Your answer is the lines below, exactly, from the one that contains "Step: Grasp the" through the one that contains "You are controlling", both included.

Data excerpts
= Beginning of Section =

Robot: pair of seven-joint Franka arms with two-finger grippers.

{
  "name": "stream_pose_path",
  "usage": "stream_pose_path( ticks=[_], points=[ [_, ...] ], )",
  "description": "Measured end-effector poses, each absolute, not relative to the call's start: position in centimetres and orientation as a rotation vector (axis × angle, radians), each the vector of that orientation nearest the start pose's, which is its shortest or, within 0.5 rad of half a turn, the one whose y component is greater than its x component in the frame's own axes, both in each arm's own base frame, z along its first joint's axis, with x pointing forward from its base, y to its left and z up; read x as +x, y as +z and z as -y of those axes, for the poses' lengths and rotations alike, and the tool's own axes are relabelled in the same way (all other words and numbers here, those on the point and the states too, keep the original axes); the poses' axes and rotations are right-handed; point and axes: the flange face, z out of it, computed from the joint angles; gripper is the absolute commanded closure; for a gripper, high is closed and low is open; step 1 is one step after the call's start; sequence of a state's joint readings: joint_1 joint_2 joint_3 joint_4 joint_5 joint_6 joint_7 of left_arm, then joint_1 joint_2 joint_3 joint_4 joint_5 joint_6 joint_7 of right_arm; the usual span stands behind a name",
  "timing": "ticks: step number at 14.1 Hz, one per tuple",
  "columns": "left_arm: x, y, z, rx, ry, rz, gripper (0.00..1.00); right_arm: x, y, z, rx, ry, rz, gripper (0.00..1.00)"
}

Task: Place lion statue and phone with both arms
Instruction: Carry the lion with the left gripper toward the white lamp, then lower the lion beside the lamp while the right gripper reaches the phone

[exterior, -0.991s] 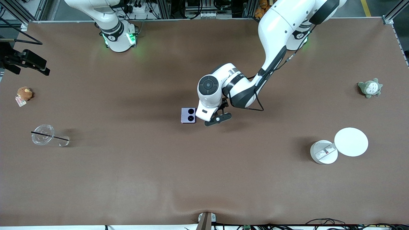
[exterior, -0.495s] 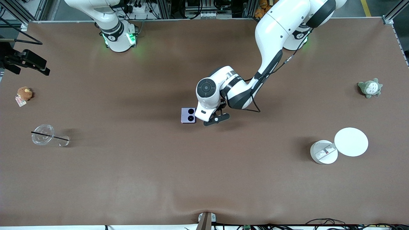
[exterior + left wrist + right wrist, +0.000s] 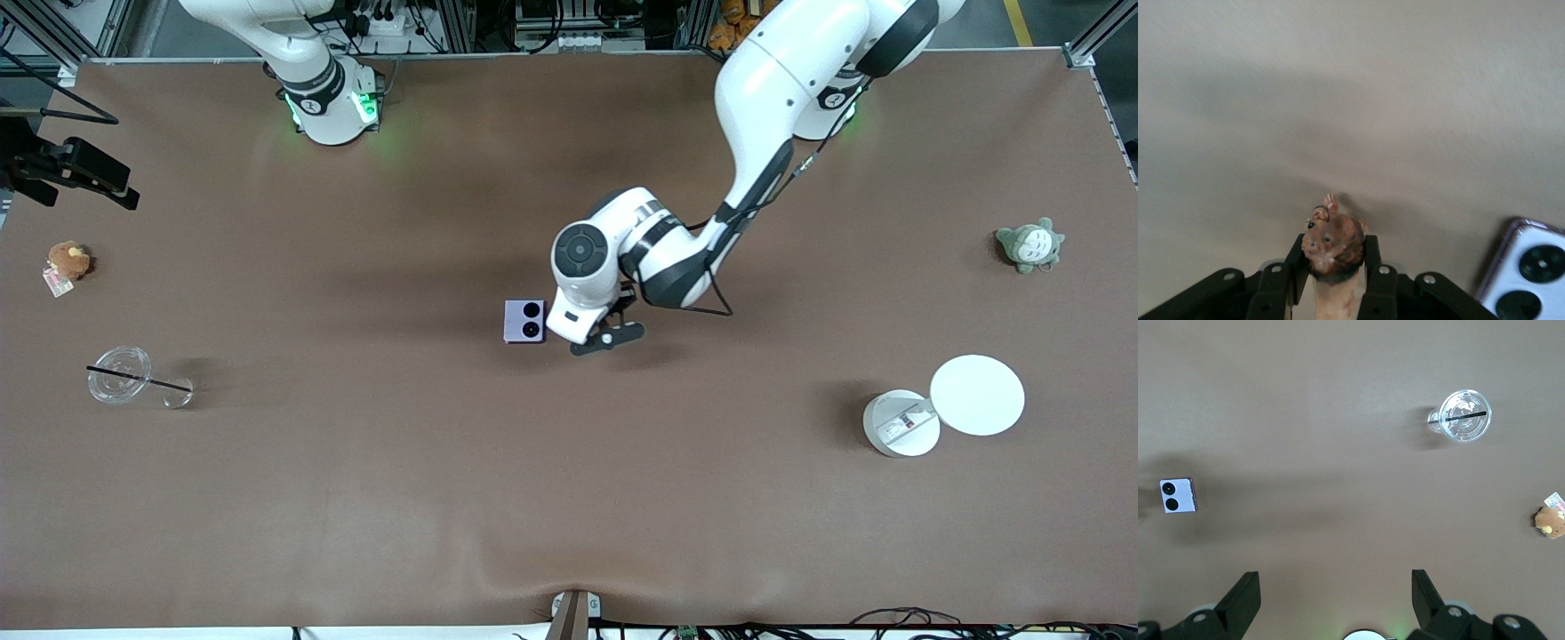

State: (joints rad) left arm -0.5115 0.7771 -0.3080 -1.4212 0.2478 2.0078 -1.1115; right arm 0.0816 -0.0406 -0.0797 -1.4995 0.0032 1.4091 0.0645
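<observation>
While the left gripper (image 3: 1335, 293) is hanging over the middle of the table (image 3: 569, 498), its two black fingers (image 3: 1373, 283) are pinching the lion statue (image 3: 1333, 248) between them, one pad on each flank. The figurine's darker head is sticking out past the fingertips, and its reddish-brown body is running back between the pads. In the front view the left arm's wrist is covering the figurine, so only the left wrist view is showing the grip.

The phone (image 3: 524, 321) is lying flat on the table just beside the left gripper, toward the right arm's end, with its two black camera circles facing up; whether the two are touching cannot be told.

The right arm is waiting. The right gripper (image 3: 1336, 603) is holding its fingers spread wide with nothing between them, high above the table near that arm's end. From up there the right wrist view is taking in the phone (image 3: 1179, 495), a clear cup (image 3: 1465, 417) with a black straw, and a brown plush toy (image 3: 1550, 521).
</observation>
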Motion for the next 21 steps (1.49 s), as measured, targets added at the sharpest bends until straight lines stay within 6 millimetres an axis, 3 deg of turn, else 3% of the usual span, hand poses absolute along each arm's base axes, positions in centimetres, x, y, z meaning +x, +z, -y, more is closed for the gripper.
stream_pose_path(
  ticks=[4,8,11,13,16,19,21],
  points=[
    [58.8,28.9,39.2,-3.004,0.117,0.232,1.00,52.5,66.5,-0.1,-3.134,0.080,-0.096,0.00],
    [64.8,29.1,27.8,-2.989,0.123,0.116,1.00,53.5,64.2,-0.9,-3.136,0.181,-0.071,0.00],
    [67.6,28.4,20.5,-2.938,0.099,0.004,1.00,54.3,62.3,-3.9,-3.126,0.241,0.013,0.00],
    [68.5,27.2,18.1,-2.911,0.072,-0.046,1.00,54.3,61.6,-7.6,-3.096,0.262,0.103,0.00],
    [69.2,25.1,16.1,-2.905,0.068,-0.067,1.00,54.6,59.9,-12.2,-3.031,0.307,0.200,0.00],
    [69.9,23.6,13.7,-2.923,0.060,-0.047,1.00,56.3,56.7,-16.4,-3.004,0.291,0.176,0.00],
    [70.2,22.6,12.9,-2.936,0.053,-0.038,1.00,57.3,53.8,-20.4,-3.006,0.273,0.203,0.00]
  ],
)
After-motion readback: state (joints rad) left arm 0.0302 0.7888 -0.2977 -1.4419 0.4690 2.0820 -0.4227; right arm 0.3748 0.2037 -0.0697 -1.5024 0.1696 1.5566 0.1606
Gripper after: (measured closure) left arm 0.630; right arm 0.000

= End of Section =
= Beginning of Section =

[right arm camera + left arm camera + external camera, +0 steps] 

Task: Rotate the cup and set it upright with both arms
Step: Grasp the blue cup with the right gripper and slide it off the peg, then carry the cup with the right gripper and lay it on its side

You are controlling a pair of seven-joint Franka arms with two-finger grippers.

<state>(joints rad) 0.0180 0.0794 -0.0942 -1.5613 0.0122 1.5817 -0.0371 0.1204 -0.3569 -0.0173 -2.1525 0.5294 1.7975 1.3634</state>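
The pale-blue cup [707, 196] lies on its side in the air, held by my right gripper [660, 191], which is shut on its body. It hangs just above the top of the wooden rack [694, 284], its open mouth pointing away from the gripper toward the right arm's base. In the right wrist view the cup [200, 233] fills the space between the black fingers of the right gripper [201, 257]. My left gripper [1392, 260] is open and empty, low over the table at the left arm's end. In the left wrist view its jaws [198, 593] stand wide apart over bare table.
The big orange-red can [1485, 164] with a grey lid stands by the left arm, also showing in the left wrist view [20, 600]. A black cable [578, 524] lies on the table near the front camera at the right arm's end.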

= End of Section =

▶ **Solution for this exercise**:
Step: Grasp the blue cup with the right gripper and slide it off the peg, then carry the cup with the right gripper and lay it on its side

You are controlling a pair of seven-joint Franka arms with two-finger grippers.

No further output is needed.